Frailty may be a better predictor than age when determining how older adults will fare at home one year after receiving critical care in hospital, according to a new study.
A team led by researchers from the University of Waterloo analysed data from more than 24,000 older adults receiving home care in Ontario, Canada, who were subsequently admitted into an intensive-care unit (ICU).
They applied three different measures for baseline frailty and found that an individual’s level of frailty was linked to survival one year later. The frailest ICU survivors had only a one in five chance of living to one year after discharge.
The researchers believe the concept of frailty can best be used to guide conversations about advance care planning with home care clients and their families.

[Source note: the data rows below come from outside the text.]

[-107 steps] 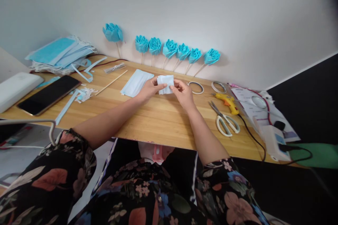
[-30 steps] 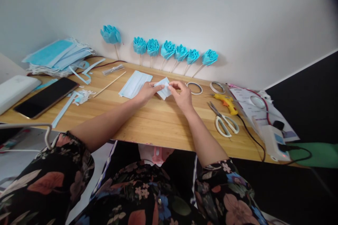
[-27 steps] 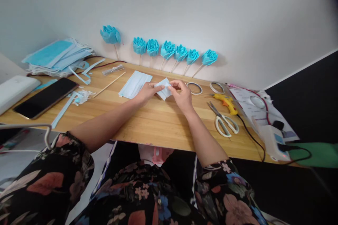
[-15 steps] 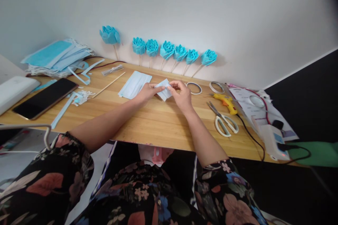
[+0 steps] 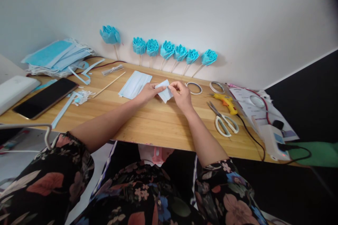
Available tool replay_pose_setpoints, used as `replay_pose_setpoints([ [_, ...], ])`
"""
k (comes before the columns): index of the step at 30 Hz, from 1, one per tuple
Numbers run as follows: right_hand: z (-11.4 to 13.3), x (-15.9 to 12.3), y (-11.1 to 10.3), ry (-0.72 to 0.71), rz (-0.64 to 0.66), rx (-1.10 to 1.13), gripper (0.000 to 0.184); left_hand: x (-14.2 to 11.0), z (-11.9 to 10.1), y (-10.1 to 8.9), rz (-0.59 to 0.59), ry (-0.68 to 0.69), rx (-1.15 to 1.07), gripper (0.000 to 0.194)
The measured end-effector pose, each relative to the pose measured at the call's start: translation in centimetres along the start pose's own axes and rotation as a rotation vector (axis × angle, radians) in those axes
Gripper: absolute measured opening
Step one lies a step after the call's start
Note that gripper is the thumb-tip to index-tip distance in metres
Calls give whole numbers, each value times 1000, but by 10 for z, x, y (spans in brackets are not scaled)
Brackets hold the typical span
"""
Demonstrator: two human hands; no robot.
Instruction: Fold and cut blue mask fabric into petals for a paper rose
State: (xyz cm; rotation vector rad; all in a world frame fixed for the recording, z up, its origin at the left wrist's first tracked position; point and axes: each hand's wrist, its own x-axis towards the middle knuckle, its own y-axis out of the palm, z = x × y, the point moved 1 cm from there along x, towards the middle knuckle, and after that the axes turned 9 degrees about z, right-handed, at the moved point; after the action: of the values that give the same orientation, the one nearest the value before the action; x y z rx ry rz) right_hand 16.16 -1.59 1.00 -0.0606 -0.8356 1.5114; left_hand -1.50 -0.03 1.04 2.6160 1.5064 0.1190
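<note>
A small pale-blue piece of mask fabric [image 5: 165, 94] is held tilted, one corner down, above the wooden table. My left hand [image 5: 149, 92] pinches its left side between thumb and fingers. The thumb and fingers of my right hand [image 5: 182, 95] close on its upper right edge. Just left of the piece lies a flat pale-blue face mask [image 5: 135, 84], partly behind my left hand. To the right of my right hand rests a roll of tape [image 5: 194, 88]. Scissors [image 5: 222, 117] with white handles lie farther right.
Several blue fabric flowers [image 5: 167, 50] on sticks lean against the wall. A stack of masks [image 5: 55, 54], a phone [image 5: 45, 97], a thin stick [image 5: 109, 84] and scraps [image 5: 80, 97] lie left. A yellow glue gun [image 5: 226, 103], a second tape roll [image 5: 217, 87] and a power strip [image 5: 274, 142] are right.
The fabric piece has turned from lying squarely between my hands to a tilted, corner-down position. Since half a second ago it has dropped slightly lower. Both hands keep their grip.
</note>
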Motion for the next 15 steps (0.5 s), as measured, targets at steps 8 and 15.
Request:
replay_pose_setpoints([
  [8, 2, 0, -1, -42, -80, -37, 10, 1, 0, -2, -66, 22, -1, 43],
  [15, 5, 1, -3, -165, -100, -69, 8, 1, 0, -3, -74, 32, -11, 40],
])
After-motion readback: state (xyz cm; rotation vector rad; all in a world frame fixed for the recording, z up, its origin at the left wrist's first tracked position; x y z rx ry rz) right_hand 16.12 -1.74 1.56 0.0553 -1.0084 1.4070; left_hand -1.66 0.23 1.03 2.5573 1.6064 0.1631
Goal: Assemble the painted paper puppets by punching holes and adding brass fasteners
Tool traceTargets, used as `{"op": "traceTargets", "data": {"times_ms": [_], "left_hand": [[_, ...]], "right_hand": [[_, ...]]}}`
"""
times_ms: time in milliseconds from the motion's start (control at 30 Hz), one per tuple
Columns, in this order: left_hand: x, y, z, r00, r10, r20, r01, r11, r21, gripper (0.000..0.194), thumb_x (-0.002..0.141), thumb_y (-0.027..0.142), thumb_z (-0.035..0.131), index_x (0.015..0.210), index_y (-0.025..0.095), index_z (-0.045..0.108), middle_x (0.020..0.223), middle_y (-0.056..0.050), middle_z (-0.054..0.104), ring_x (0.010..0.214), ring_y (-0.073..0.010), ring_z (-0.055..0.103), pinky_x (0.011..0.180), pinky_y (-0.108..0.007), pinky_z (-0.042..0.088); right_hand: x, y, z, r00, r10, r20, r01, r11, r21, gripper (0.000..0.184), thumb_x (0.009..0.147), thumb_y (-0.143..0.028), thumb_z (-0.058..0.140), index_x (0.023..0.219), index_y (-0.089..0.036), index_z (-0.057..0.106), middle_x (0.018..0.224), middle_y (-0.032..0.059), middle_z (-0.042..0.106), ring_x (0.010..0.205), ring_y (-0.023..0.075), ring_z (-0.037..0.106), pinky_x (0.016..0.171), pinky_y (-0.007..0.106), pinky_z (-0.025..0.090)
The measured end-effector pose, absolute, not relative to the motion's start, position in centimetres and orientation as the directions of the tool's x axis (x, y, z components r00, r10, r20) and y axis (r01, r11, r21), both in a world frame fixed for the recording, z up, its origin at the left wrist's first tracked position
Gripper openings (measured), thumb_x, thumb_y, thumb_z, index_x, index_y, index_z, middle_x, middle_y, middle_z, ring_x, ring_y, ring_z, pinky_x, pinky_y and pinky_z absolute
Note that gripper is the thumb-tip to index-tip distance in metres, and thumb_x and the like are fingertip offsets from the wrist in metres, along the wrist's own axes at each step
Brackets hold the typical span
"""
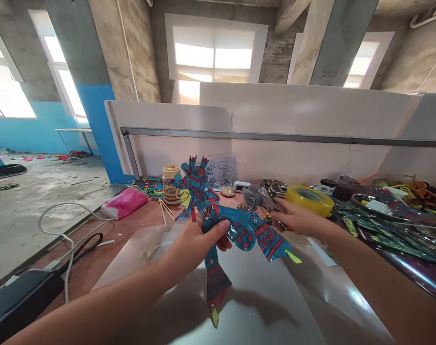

“For instance, a frail individual may express the wish to forego ICU care given a poor prognosis,” said senior author George Heckman, a professor in the School of Public Health Sciences and Schlegel-UW Research Chair in Geriatric Medicine at the Research Institute for Aging. “Additional research should focus on post-ICU functional and quality of life outcomes.”
Luke Turcotte, first author and a postdoctoral fellow at Waterloo, stressed that even though frailty levels could be a key measure when determining who will benefit from critical care, it is important to differentiate between frailty and disability, particularly for individuals with chronic and stable disabilities.
“The concept of frailty relates to age-associated vulnerability, and thus its application needs to be limited to older persons with complex health problems,” said senior author George Heckman, a professor in the School of Public Health Sciences and Schlegel-UW Research Chair in Geriatric Medicine at the Research Institute for Aging.
Previous research had analysed smaller data sets, with similar conclusions. For this study, the researchers used data from interRAI standardized health assessments, used in home care in almost all of Canada and internationally.